Task requirements
The entries that follow should come back exactly, with no pictures among them.

Top of Data supplied

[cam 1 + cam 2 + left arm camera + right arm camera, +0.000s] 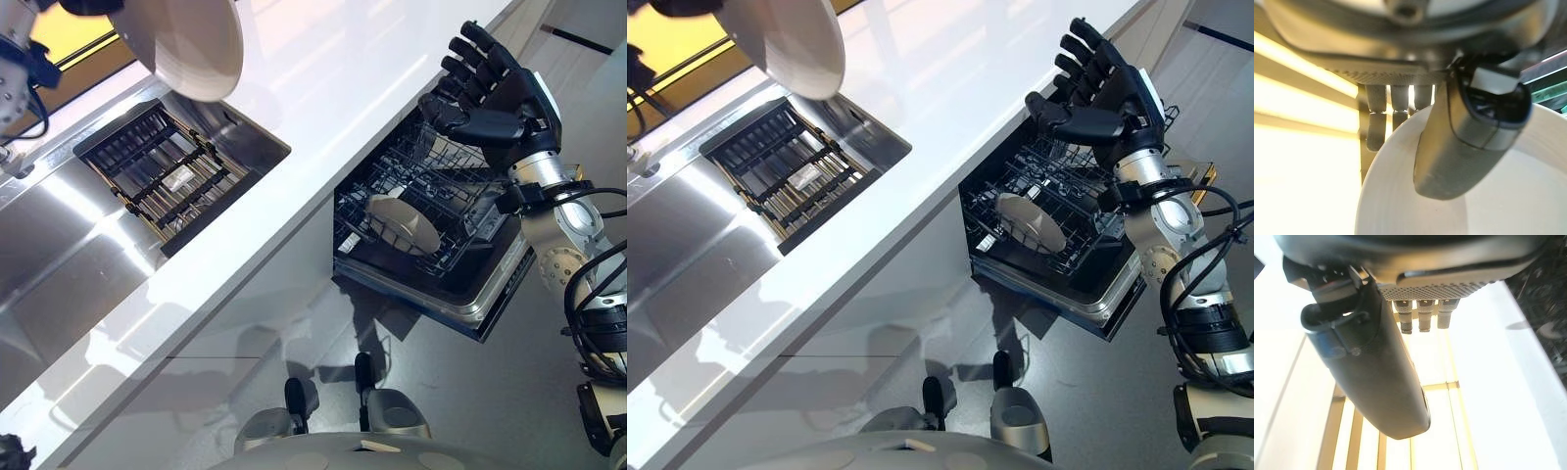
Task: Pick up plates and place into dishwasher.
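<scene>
White countertop (323,88) runs as a broad band from the 7 o'clock corner of the head views up to 1 o'clock, with grey floor (490,392) on its 5 o'clock side. Just off the counter's front edge, at about 4 o'clock of centre, the dishwasher (470,304) stands with its door dropped open and its dark wire rack (431,196) pulled out. One pale plate (402,223) stands on edge, tilted, among the rack's tines near the middle of the rack.

Above the rack's far corner, at 2 o'clock, the right hand (495,93) hangs in the air with its fingers spread and nearly straight, thumb out to the side, touching nothing; its own wrist view shows the thumb and fingers (1422,316) extended with no object between them.

On the other side of the counter, at 9 o'clock, a steel sink (69,245) is set into the surface, and a dark slatted drying rack (167,176) sits in the basin's far part.

Farthest off, at 11 o'clock, a second cream plate (191,44) is lifted above the drying rack, tilted. The left hand (1464,137) has it pinched: the thumb lies across the plate's inner face and the fingers (1376,122) reach behind the rim.
</scene>
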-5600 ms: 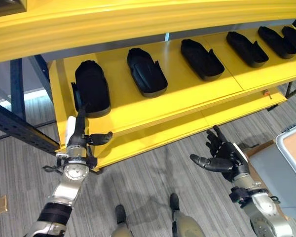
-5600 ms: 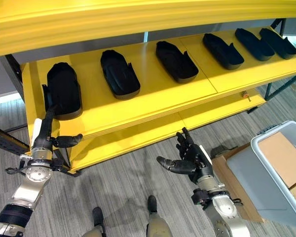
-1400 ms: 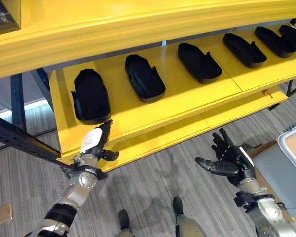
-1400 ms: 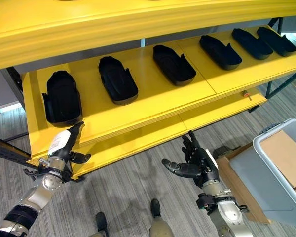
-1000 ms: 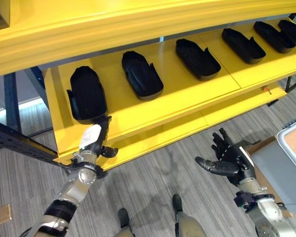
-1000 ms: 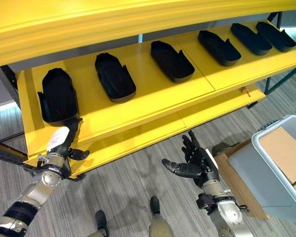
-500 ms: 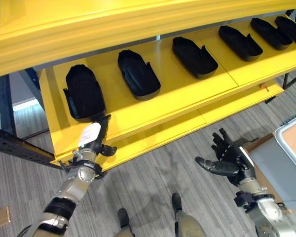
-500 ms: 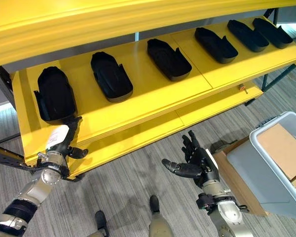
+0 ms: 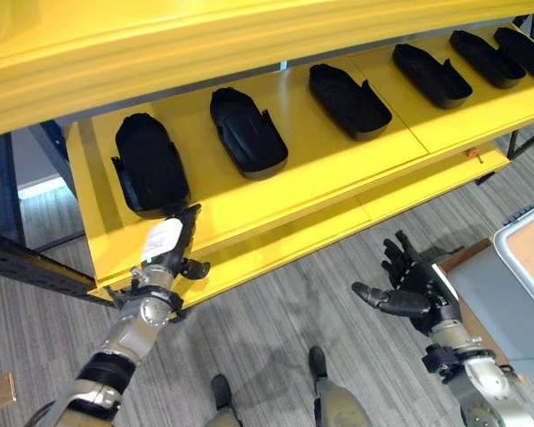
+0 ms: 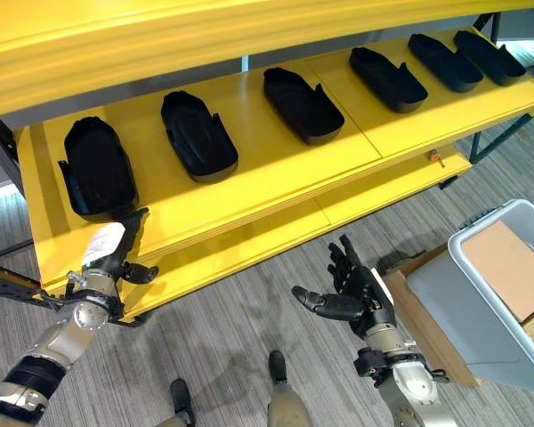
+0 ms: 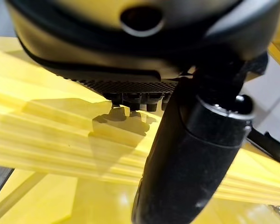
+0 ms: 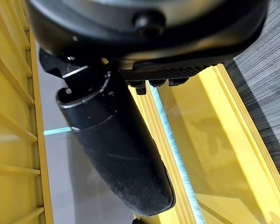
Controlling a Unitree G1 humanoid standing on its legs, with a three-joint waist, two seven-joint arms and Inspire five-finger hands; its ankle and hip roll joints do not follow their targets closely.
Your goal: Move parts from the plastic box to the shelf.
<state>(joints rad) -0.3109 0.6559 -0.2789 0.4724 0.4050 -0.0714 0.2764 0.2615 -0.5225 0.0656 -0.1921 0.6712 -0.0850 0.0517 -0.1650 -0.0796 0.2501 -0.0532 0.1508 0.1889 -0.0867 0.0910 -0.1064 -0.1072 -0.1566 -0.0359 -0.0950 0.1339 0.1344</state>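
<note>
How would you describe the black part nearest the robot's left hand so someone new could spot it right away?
Look at the yellow shelf, where a row of black parts runs along the middle level. Go to the robot's left end of that row: the leftmost black part sits just beyond the left hand. Unlike its slanted neighbours, it points almost straight towards the back.

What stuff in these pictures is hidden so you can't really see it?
- Plastic box: the right eye view's edge cuts it off; brown cardboard covers its inside, so any parts there are hidden.
- Top shelf: seen from below, so what lies on it is hidden.
- Last black part on the yellow shelf: cut by the left eye view's edge.
- Left hand fingertips: too small to tell if they touch the nearest part.
- Right hand: open, empty.
</note>
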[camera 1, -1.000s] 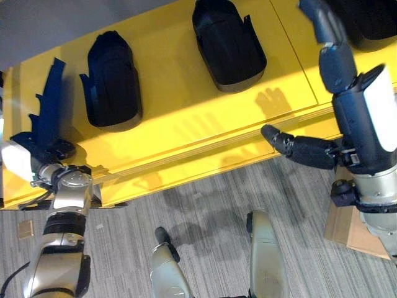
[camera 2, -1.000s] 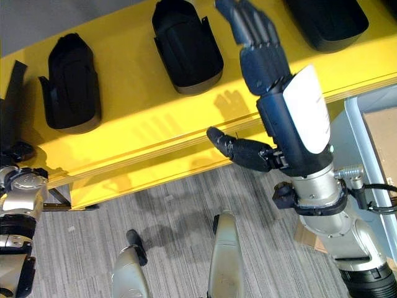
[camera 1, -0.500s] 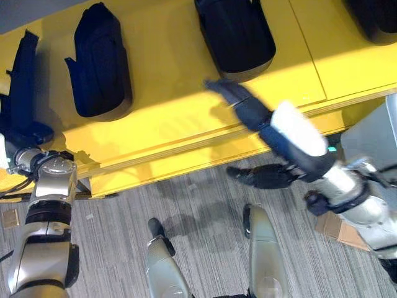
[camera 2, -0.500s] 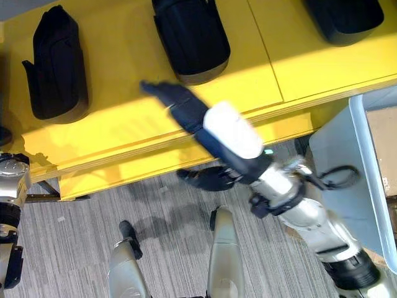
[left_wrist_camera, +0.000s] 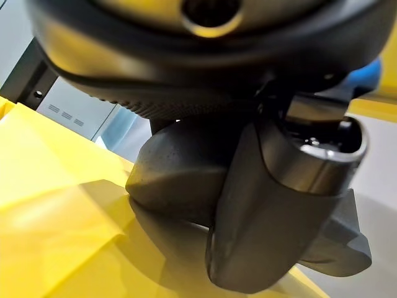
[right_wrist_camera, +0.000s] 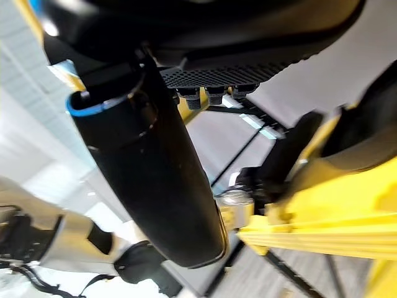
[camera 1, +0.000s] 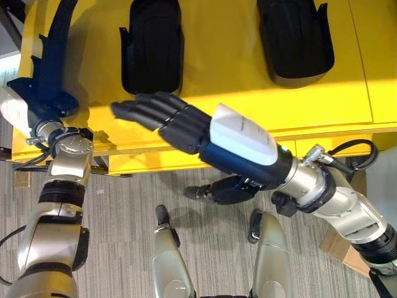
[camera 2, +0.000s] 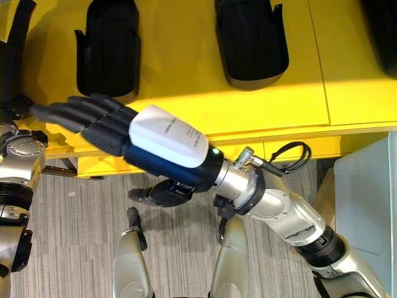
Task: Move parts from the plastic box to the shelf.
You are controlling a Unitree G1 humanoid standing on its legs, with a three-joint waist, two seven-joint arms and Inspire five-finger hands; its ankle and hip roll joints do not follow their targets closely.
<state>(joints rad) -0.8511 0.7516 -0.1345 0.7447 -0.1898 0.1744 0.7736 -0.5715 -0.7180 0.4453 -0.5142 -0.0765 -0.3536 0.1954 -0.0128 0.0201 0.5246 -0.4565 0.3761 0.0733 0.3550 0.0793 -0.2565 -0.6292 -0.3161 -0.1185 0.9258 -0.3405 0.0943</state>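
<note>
A yellow shelf (camera 1: 211, 93) carries two black shell-shaped parts (camera 1: 152, 46) (camera 1: 294, 40), lying side by side. At its far left end a long dark part (camera 1: 53, 56) stands on the shelf, and my left hand (camera 1: 40, 105) is curled round its lower end; the left wrist view shows a finger (left_wrist_camera: 279, 205) lying against that dark part (left_wrist_camera: 180, 180). My right hand (camera 2: 105, 124) stretches leftwards over the shelf's front edge, open, fingers straight, holding nothing. Its thumb (camera 1: 217, 189) hangs below, over the floor.
A pale grey-blue plastic box (camera 2: 372, 205) stands at the right, beside the shelf's end. Another black part (camera 2: 381, 18) lies on the shelf's far right. A piece of cardboard (camera 1: 338, 239) lies on the grey carpet under the right arm.
The right hand has swung down from the right and now reaches left along the shelf's front edge. The camera has shifted too. The left hand stays on the long part.
</note>
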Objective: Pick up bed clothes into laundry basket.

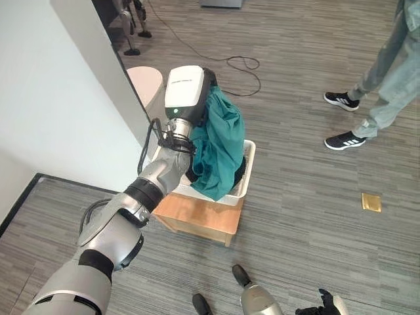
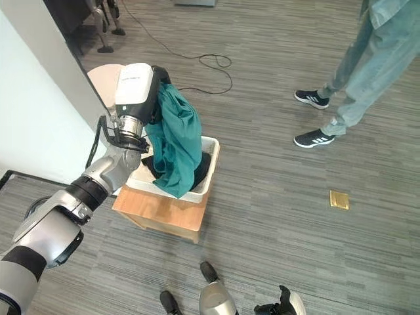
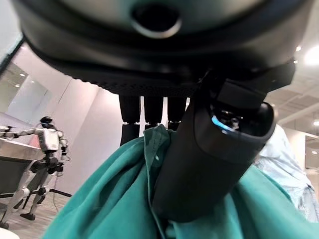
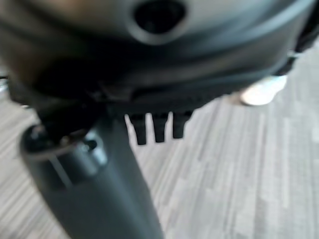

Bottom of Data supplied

Reply
[cam 1 + cam 2 + left arm camera + right arm camera, +0.000s] 
Task: Pick up plates and place into dishwasher.
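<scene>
White countertop (323,88) runs as a broad band from the 7 o'clock corner of the head views up to 1 o'clock, with grey floor (490,392) on its 5 o'clock side. Just off the counter's front edge, at about 4 o'clock of centre, the dishwasher (470,304) stands with its door dropped open and its dark wire rack (431,196) pulled out. One pale plate (402,223) stands on edge, tilted, among the rack's tines near the middle of the rack.

Above the rack's far corner, at 2 o'clock, the right hand (495,93) hangs in the air with its fingers spread and nearly straight, thumb out to the side, touching nothing; its own wrist view shows the thumb and fingers (1422,316) extended with no object between them.

On the other side of the counter, at 9 o'clock, a steel sink (69,245) is set into the surface, and a dark slatted drying rack (167,176) sits in the basin's far part.

Farthest off, at 11 o'clock, a second cream plate (191,44) is lifted above the drying rack, tilted. The left hand (1464,137) has it pinched: the thumb lies across the plate's inner face and the fingers (1376,122) reach behind the rim.
</scene>
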-5600 ms: 
-5600 ms: 
-1400 ms: 
-1400 ms: 
-1000 ms: 
-1000 ms: 
-500 ms: 
-500 ms: 
+0 ms: 
+0 ms: 
+0 ms: 
+0 ms: 
Controlling a Unitree G1 humanoid standing on its legs, with a three-joint waist, two seven-joint arms and Inspire five-finger hands; its ankle and hip roll joints do not follow their targets closely.
Your goal: Move parts from the plastic box to the shelf.
<state>(joints rad) -0.3109 0.6559 -0.2789 0.4724 0.4050 -0.0714 0.2764 0.2615 -0.5225 0.0656 -0.1921 0.6712 -0.0850 0.0517 -0.1650 -0.0796 0.2501 -0.0532 0.1508 0.1889 -0.0867 0.0910 -0.1064 -0.1072 -0.1566 -0.0359 -0.0950 0.1339 0.1344</state>
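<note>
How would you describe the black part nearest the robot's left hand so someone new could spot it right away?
Look at the yellow shelf, where a row of black parts runs along the middle level. Go to the robot's left end of that row: the leftmost black part sits just beyond the left hand. Unlike its slanted neighbours, it points almost straight towards the back.

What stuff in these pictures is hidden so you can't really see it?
- Plastic box: the right eye view's edge cuts it off; brown cardboard covers its inside, so any parts there are hidden.
- Top shelf: seen from below, so what lies on it is hidden.
- Last black part on the yellow shelf: cut by the left eye view's edge.
- Left hand fingertips: too small to tell if they touch the nearest part.
- Right hand: open, empty.
</note>
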[camera 1, -1.000s] 
[camera 2, -1.000s] 
[camera 1, -0.500s] 
[camera 2, -0.500s] 
[left_wrist_camera, +0.000s] 
[right_wrist_camera, +0.000s] 
[camera 1, +0.000s] 
[camera 2, +0.000s] 
Task: Move parts from the plastic box to the shelf.
You are controlling a Unitree G1 humanoid standing on its legs, with a three-joint waist, two seven-joint arms and Inspire five-finger hands; its ankle and hip roll joints do not follow their targets closely.
<state>(joints rad) -0.8511 0.7516 -0.1345 0.7447 -0.1898 0.1744 0.7736 -0.5715 -0.7180 0.4453 -0.5142 -0.0765 -0.3536 0.1954 -0.0128 0.0201 0.5246 -0.4565 0.3761 0.0733 0.3550 0.0793 -0.2565 -0.6292 -0.3161 -0.1185 0.9258 -0.3405 0.0943</state>
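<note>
A yellow shelf (camera 1: 211, 93) carries two black shell-shaped parts (camera 1: 152, 46) (camera 1: 294, 40), lying side by side. At its far left end a long dark part (camera 1: 53, 56) stands on the shelf, and my left hand (camera 1: 40, 105) is curled round its lower end; the left wrist view shows a finger (left_wrist_camera: 279, 205) lying against that dark part (left_wrist_camera: 180, 180). My right hand (camera 2: 105, 124) stretches leftwards over the shelf's front edge, open, fingers straight, holding nothing. Its thumb (camera 1: 217, 189) hangs below, over the floor.
A pale grey-blue plastic box (camera 2: 372, 205) stands at the right, beside the shelf's end. Another black part (camera 2: 381, 18) lies on the shelf's far right. A piece of cardboard (camera 1: 338, 239) lies on the grey carpet under the right arm.
The right hand has swung down from the right and now reaches left along the shelf's front edge. The camera has shifted too. The left hand stays on the long part.
</note>
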Objective: Pick up bed clothes into laundry basket.

This finishes the answer to the exercise.